Clara Barton has been assigned to Hilton Head Island to tend to wounded Union Army Colonel John Elwell. She is used to being in the thick of things; Clara earned her nickname "Angel of the Battlefield" for the supplies and the aid she provides to wounded soldiers.
Clara's current assignment turns out to be anything but dull. She develops strong feelings for Colonel Elwell and she takes an interest in former slaves known as the Gullah. Clara learns their customs and wants to help when she discovers that some of their children have disappeared without a trace during the past year.
Clara doesn't know that pure evil is stalking her. A monster in human form, a man who believes his "experiments" on the living and the dead are so important that they justify whatever he has to do to get his desired results.
This man hates Clara because she once unknowingly prevented him from getting more live specimens. He has been sending Clara letters for sometime, but when he finds out that she has come to Hilton Head, he is determined to have his revenge. Clara, on the other hand, is determined to find her tormentor and expose him.

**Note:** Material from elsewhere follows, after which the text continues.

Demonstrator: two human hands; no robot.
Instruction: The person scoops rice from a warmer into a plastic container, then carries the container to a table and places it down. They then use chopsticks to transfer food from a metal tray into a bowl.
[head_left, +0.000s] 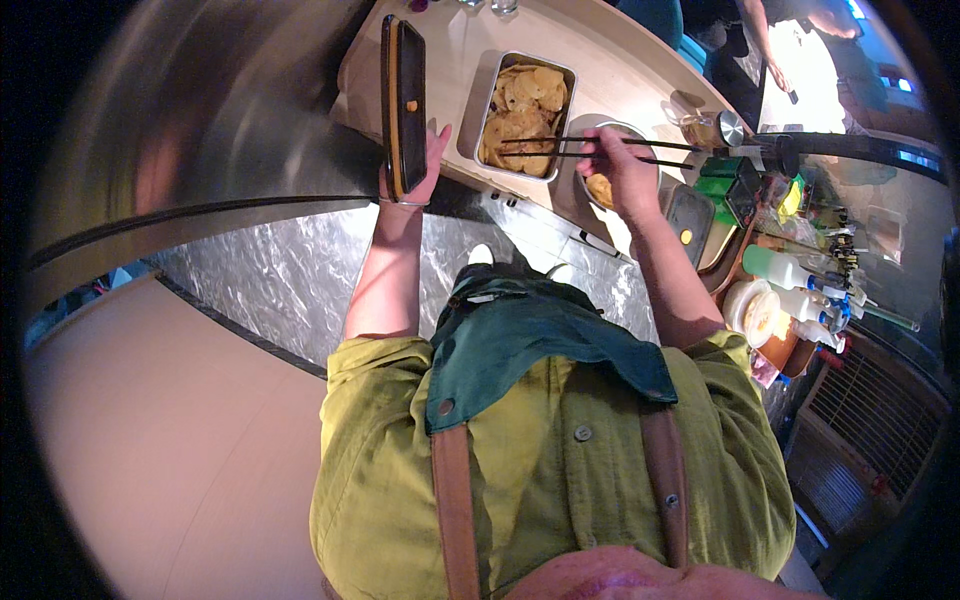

Cut to the Heart is about much more than finding a psychopath. It's about Clara Barton during her prime and the view of a feminist before there was such a thing as feminists. And it’s about the private and public events that drove this woman to accomplish so much during a time when women were not considered capable of achievement outside the home.
The history is much more satisfying than mystery in this story. At times the storyline feels like it is going in too many directions. There is the psychopath's story, there are many illusions to otherworldly, voodoo-type stuff, and then you have Clara's problems: caring for a married man and fighting the people who would try and tell her she can't do what she knows needs to be done.
The characterizations of the main characters in Cut to the Heart are absolutely wonderful. I just wish the author could have come up with more of a mystery. Of course one of the problems with using a real-life historical character is that readers know when the person died. Clara Barton lived a long and very full life that extended well beyond the Civil War and into the next century. So I couldn't work up much concern about anything too bad happening to her; I know she lives on and eventually becomes the founder of the American Red Cross.